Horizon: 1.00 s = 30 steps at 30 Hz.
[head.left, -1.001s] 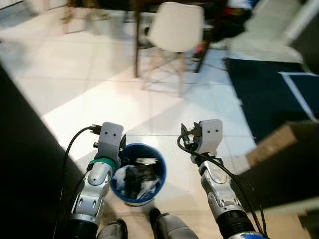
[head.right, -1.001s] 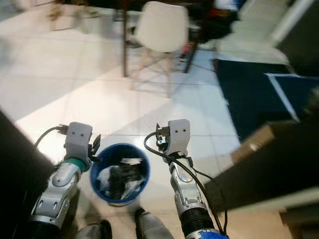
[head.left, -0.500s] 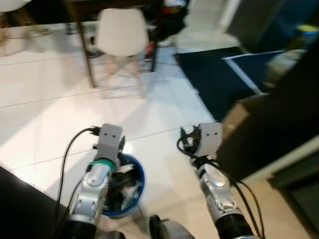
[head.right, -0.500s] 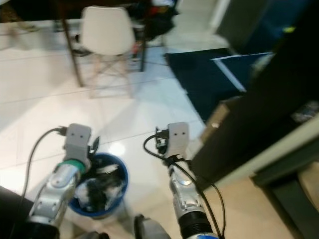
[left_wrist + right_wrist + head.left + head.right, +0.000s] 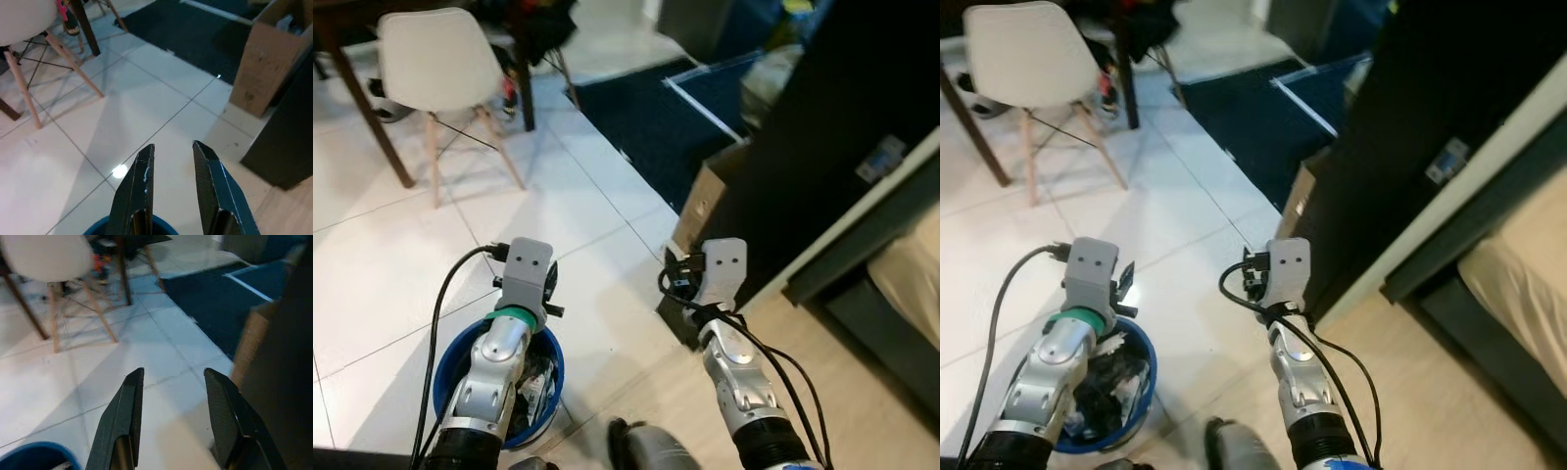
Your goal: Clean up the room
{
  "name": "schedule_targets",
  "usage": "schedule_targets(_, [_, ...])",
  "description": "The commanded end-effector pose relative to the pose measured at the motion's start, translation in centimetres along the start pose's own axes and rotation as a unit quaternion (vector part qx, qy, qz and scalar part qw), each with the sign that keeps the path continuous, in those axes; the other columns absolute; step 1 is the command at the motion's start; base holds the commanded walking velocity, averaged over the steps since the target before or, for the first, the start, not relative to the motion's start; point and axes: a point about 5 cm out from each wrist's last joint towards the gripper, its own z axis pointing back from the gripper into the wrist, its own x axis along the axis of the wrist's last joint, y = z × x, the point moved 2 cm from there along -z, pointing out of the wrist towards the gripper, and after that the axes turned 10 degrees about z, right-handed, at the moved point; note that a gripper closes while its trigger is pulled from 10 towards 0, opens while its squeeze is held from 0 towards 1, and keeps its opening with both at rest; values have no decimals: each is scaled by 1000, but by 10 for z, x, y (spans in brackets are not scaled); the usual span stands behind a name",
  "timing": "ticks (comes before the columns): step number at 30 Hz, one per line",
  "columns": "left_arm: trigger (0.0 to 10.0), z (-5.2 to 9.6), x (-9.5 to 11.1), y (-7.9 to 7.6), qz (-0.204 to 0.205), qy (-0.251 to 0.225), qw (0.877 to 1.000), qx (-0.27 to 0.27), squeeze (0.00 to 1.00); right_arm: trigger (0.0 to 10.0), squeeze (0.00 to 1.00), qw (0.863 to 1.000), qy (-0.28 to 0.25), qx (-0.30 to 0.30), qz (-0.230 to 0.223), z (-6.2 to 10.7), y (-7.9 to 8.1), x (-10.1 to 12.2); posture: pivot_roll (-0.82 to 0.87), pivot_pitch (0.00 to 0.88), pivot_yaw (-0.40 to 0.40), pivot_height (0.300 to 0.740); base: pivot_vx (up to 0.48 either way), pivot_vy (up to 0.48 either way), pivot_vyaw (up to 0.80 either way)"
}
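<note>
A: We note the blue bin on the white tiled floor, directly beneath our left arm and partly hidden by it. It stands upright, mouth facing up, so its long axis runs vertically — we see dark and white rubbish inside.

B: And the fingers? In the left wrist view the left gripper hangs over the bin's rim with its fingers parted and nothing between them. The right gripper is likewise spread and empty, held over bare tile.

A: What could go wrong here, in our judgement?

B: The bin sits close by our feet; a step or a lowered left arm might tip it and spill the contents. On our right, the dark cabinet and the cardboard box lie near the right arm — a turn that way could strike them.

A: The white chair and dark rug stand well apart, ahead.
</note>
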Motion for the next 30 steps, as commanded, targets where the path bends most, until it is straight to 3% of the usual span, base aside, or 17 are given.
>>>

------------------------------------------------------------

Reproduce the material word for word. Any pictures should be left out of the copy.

Horizon: 1.00 s = 30 steps at 30 Hz.
[head.left, -1.001s] 
[head.right, -1.001s] 
[head.left, -0.500s] 
[head.right, -0.500s] 
[left_wrist + right_wrist + head.left + head.right, +0.000s] 
Your goal: Clean up the room
{
  "name": "schedule_targets",
  "usage": "schedule_targets(_, [_, ...])",
  "description": "The commanded end-effector pose relative to the pose measured at the motion's start, translation in centimetres along the start pose's own axes and rotation as a unit quaternion (vector part qx, qy, qz and scalar part qw), each with the sign that keeps the path continuous, in those axes; the other columns absolute; step 1 is the command at the motion's start; base holds the commanded walking velocity, averaged over the steps since the target before or, for the first, the start, not relative to the motion's start; point and axes: a point about 5 cm out from each wrist's last joint towards the gripper, its own z axis pointing back from the gripper into the wrist, its own x axis along the axis of the wrist's last joint, y = z × x, the point moved 2 cm from there along -z, pointing out of the wrist towards the gripper, and after that the axes turned 10 degrees about z, right-handed, at the moved point; note that a gripper closes while its trigger is pulled from 10 towards 0, opens while its squeeze is held from 0 towards 1, and keeps its opening with both at rest; values have no decimals: each is scaled by 1000, but by 10 for z, x, y (spans in brackets are not scaled); the usual span stands behind a name",
  "timing": "ticks (comes before the columns): step number at 30 Hz, one per line",
  "columns": "left_arm: trigger (0.0 to 10.0), z (-5.2 to 9.6), x (-9.5 to 11.1), y (-7.9 to 7.6), qz (-0.204 to 0.205), qy (-0.251 to 0.225), qw (0.877 to 1.000), qx (-0.27 to 0.27), squeeze (0.00 to 1.00); right_arm: trigger (0.0 to 10.0), squeeze (0.00 to 1.00), qw (0.863 to 1.000), qy (-0.28 to 0.25), qx (-0.30 to 0.30), qz (-0.230 to 0.223), z (-6.2 to 10.7), y (-7.9 to 8.1), x (-10.1 to 12.2); posture: pivot_roll (-0.82 to 0.87), pivot_pitch (0.00 to 0.88), pivot_yaw (-0.40 to 0.40), pivot_height (0.300 to 0.740); base: pivot_vx (up to 0.48 either way), pivot_vy (up to 0.48 either way), pivot_vyaw (up to 0.80 either way)"
}
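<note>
A: We note the blue bin on the white tiled floor, directly beneath our left arm and partly hidden by it. It stands upright, mouth facing up, so its long axis runs vertically — we see dark and white rubbish inside.

B: And the fingers? In the left wrist view the left gripper hangs over the bin's rim with its fingers parted and nothing between them. The right gripper is likewise spread and empty, held over bare tile.

A: What could go wrong here, in our judgement?

B: The bin sits close by our feet; a step or a lowered left arm might tip it and spill the contents. On our right, the dark cabinet and the cardboard box lie near the right arm — a turn that way could strike them.

A: The white chair and dark rug stand well apart, ahead.
</note>
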Motion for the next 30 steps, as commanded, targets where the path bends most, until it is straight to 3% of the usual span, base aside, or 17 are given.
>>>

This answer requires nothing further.